Les marchandises sont soumises à concurrence. Ce qui en fonde finalement la valeur, c'est le temps humain de travail vivant qu'elles cristallisent. Ceci affecte le travail: l'inutile en est banni, le beau, la flânerie, le temps de réflexion deviennent les ennemis mortel de l'utilitarisme productif. L'efficacité devient la productivité, c'est-à-dire la capacité à générer de la valeur ajoutée par unité de temps. Pour la maximiser, on va mettre en œuvre toute sorte de managements, on va gérer le personnel comme on gère un bien de famille pour en tirer le maximum de profit.

De même, l'acquéreur sera pris dans cette logique de la marchandise. Il devra en jauger le prix, intégrer cette donnée dans sa stratégie d'acquisition.

Comme le producteur devra vendre le bien ou le service devenu marchandise, il devra pousser le consommateur à l'acheter. C'est alors la mise en scène de la publicité et l'euphémisation de la production, c'est alors dans les médias de masse, l'invention d'un monde en carton-pâte où le profit recherché est toujours tu, où la fabrication de la marchandise est toujours ou niée ou romancée mais toujours cachée, où le moteur de la logique de la marchandise est toujours étouffé sous des logiques assez créatives de manipulation mentale.

Las, in fine, le consommateur ne dépensera que ce qu'il a, son salaire

  • Mode de production vs mode de gestion

La logique de la marchandise, la logique des institutions capitalistes de la valeur, de l'emploi ou du crédit déterminent le mode de production - qui va produire, pourquoi, comment et selon quelles modalités. Le fait que des équipes aient une marge de manœuvre dans certains modes de gestion de la production ne change pas l'organisation de la production, les institutions, le travail abstrait qu'elle met en œuvre.

On peut s'installer comme indépendant ou comme société coopérative, on peut nationaliser l'outil de production en en attribuant la propriété à des fonctionnaires-gestionnaires.
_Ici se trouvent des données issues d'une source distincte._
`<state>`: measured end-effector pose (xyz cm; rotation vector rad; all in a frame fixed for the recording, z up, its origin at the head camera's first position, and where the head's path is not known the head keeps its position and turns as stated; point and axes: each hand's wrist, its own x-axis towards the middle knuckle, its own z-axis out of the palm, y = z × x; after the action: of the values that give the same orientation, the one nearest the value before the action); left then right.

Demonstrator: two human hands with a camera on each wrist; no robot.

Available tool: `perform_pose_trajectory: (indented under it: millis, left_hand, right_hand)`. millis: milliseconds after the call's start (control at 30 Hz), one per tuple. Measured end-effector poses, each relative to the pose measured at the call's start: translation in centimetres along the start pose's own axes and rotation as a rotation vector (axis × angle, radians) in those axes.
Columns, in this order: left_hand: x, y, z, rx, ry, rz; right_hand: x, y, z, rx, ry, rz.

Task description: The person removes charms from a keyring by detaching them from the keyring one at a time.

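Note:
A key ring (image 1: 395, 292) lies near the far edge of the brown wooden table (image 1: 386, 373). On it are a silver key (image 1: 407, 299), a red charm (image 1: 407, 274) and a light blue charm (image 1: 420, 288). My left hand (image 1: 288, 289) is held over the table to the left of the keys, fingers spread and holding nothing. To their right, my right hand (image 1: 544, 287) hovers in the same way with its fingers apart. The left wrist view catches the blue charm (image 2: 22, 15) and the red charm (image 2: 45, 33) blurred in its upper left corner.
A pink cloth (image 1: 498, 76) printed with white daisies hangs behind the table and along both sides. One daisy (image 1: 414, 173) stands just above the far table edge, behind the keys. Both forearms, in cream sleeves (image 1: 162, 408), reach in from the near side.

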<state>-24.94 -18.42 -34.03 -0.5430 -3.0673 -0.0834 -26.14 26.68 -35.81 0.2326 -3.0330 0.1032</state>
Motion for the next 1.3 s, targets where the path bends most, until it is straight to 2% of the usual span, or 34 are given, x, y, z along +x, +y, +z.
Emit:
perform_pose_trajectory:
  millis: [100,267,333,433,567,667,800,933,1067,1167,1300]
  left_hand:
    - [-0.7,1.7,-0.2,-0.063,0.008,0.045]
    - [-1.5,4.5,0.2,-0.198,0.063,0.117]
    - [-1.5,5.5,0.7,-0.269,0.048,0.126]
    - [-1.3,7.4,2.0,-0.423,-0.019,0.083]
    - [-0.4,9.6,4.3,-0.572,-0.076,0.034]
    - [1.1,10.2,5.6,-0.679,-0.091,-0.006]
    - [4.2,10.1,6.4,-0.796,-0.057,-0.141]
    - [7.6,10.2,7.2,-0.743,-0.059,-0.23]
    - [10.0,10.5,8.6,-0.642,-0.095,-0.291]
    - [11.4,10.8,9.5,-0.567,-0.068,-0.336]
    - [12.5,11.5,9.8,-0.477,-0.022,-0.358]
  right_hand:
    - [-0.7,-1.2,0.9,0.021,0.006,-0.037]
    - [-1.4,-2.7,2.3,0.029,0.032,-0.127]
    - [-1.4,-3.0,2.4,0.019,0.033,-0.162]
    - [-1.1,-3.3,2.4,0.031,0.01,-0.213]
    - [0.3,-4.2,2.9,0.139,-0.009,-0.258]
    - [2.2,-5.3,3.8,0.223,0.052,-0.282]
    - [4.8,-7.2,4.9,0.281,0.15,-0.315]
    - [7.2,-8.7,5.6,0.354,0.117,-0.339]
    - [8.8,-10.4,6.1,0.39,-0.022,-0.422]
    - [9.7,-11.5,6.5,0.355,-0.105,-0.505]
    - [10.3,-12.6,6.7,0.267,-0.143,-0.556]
On peut, alors, gérer sa production de manière plus humaine, plus respectueuse de l'environnement mais, dans cette production, on demeure dans le mode de production capitaliste du fait de la concurrence:

- On produit et on vend des marchandises.

- On crée de la valeur ajoutée dans la mesure où le prix et les frais diffèrent.

- Cette valeur ajoutée est finalement fonction du temps humain de travail vivant.

- Les pratiques de production, le travail concret, seront déterminées par la concurrence, elles devront être comparables en terme de prix et donc de valeur ajoutée à ce qui se fait ailleurs.

De ce fait, le mode de production demeure inchangé, quel que soit le choix de gestion. La logique de production demeure dans ce qu'elle a d'inhumaine, d'improductive ou de prédatrice, aussi bien intentionnés que soient les actionnaires, le propriétaire, le travailleur indépendant ou les coopérateurs.